Monday, May 21, 2012
This isn't giving up. No, this is letting go.
For almost 2 years now, I hung on to a belief in my deepest part of my heart and soul that Chris and I were meant to be together. I never quit loving or hoping for another day with him. I learned to put up a front and hide my feelings. I didn't ever cry in front of anyone over him for a long time lately. But, now I need to get a true new start.
I am lonely and it is of my own doing partially. I shut people out and keep them at bay so that I can love Chris and so that I don't get hurt. I have to let go of those feelings. I run to him whenever I get lonely, sad, scared, anything. I can no longer depend on him being my back up. I deserve better than just his backup and he shouldn't be mine. I deserve to love someone the same way I loved Chris.
I should be free. I should be happy to be single with every ounce of my being, and right now, I'm not.
So, last night, I told him I can't be just a last resort. I can't be his lonely call in the night. I don't deserve that. I can't have my feelings for him affecting myself all the time. I need to let myself in my deepest heart of hearts love me and only me until the right guy comes along. He cannot hold even a piece of my affections.
For me to do this, I can't be his friend. I can't text him. I can't go see him at night. I can't let any part of his existence interfere with mine. So, I am cutting him off. I am freeing myself.

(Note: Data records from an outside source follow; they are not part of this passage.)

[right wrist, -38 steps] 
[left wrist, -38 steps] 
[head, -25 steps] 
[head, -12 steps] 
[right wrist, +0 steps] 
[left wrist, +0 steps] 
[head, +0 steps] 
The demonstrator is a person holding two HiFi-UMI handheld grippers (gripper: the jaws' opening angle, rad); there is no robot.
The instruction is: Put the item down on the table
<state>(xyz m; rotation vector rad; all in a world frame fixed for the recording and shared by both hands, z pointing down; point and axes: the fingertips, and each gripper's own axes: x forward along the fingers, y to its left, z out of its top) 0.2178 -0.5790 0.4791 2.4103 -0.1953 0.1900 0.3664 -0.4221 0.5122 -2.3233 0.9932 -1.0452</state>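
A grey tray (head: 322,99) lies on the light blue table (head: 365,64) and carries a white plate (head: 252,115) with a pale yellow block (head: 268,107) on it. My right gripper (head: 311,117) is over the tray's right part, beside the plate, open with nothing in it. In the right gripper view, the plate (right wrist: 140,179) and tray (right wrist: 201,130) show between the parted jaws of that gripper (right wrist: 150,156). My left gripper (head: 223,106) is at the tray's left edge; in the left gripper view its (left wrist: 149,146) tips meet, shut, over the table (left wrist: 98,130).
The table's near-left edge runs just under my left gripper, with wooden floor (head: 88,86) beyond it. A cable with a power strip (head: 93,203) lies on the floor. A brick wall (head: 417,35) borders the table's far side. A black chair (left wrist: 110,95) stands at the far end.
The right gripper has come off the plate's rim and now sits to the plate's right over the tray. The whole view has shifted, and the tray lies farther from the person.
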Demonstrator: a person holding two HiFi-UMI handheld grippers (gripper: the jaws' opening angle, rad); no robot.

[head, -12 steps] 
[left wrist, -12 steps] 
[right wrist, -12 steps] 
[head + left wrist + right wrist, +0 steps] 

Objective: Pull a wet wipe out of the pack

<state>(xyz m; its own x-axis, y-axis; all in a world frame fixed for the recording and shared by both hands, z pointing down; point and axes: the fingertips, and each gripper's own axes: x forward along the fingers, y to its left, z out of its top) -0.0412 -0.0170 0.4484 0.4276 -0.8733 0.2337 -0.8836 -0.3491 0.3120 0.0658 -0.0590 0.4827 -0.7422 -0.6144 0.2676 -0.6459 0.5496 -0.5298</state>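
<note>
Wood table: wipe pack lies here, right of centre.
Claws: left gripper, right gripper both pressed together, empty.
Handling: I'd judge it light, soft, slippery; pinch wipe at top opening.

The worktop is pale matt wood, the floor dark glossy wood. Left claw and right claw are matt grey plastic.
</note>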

I will grow weak and want to give in. I will want to answer his text when it comes months from now. I will miss him everyday for awhile. I will be lost for awhile. Even when I changed and grew so much, I held him closest to my heart to never let it change. Now, I need to throw him out.
So, loyal readers... I will more than likely be posting a lot in the upcoming months until I get another hobby. Please, be there for me to run to so I don't run to him. Help me make this break final like the other breaks should have been.
This isn't giving up. No, this is letting go. That is my anthem right now.